WORK INSTRUCTION: Every line below is to be copied exactly, with the pictures left out.
START DATA SECTION
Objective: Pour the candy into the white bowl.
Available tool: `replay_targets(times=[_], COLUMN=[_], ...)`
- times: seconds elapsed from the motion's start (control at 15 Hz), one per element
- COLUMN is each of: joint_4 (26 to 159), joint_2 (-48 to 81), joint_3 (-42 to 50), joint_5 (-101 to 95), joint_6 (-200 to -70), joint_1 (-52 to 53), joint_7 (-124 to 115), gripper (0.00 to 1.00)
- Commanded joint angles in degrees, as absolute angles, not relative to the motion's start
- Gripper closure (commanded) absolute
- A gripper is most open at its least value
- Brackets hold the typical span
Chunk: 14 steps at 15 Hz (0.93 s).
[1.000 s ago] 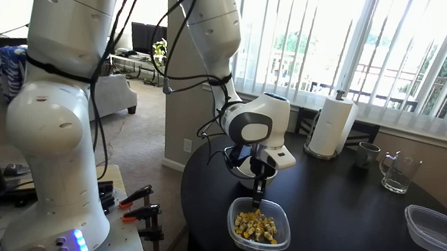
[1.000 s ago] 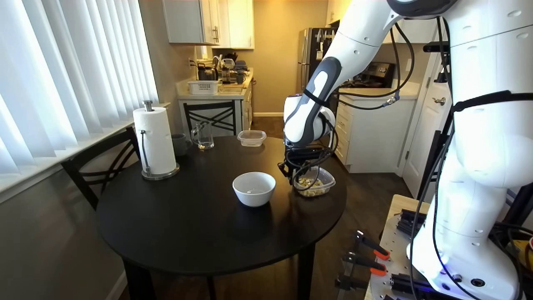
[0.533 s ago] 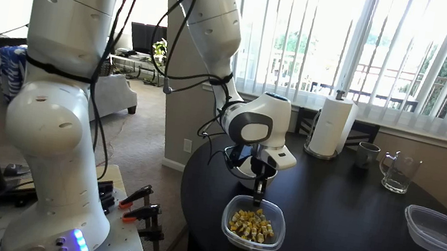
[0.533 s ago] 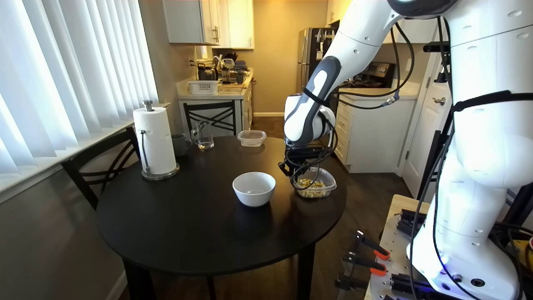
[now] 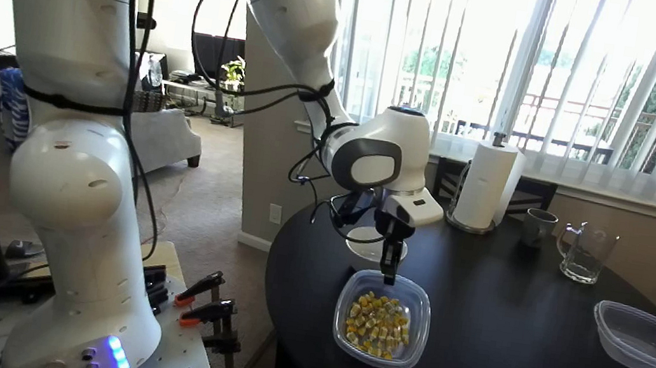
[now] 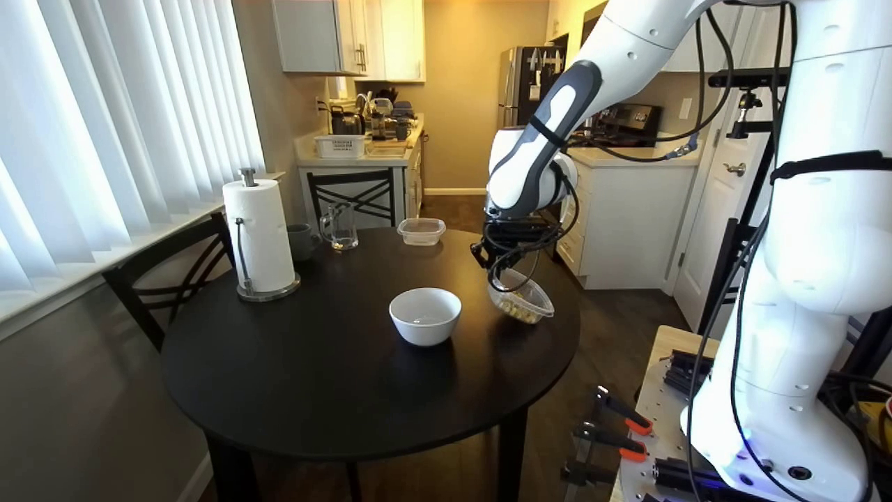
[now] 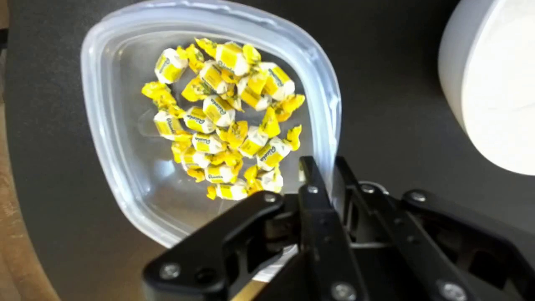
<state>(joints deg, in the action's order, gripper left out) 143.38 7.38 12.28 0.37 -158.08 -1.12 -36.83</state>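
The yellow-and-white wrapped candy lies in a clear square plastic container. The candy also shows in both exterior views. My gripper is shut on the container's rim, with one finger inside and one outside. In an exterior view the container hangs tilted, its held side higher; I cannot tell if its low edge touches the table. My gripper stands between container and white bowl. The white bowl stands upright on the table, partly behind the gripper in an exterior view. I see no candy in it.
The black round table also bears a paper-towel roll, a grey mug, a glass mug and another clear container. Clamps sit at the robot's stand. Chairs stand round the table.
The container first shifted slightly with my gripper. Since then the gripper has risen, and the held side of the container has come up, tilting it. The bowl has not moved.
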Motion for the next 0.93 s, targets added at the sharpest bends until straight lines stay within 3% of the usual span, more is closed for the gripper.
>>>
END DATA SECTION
OUTPUT BELOW:
Objective: Pour the candy into the white bowl.
Available tool: `replay_targets(times=[_], COLUMN=[_], ...)`
- times: seconds elapsed from the motion's start (control at 15 Hz), one per element
- COLUMN is each of: joint_4 (26 to 159), joint_2 (-48 to 81), joint_3 (-42 to 50), joint_5 (-101 to 95), joint_6 (-200 to -70), joint_1 (-52 to 53), joint_7 (-124 to 115), gripper (0.00 to 1.00)
- Commanded joint angles in degrees, as absolute angles, not relative to the motion's start
- Gripper closure (commanded) absolute
- A gripper is most open at its least value
- Brackets hold the typical span
Chunk: 14 steps at 15 Hz (0.93 s).
[1.000 s ago] 
[1.000 s ago] 
[0.533 s ago] 
[0.533 s ago] 
[now] 
[now] 
[now] 
<state>(joints deg, in the action's order, gripper left out) 143.38 7.38 12.28 0.37 -158.08 -1.12 -36.83</state>
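The yellow-and-white wrapped candy lies in a clear square plastic container. The candy also shows in both exterior views. My gripper is shut on the container's rim, with one finger inside and one outside. In an exterior view the container hangs tilted, its held side higher; I cannot tell if its low edge touches the table. My gripper stands between container and white bowl. The white bowl stands upright on the table, partly behind the gripper in an exterior view. I see no candy in it.
The black round table also bears a paper-towel roll, a grey mug, a glass mug and another clear container. Clamps sit at the robot's stand. Chairs stand round the table.
The container first shifted slightly with my gripper. Since then the gripper has risen, and the held side of the container has come up, tilting it. The bowl has not moved.
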Motion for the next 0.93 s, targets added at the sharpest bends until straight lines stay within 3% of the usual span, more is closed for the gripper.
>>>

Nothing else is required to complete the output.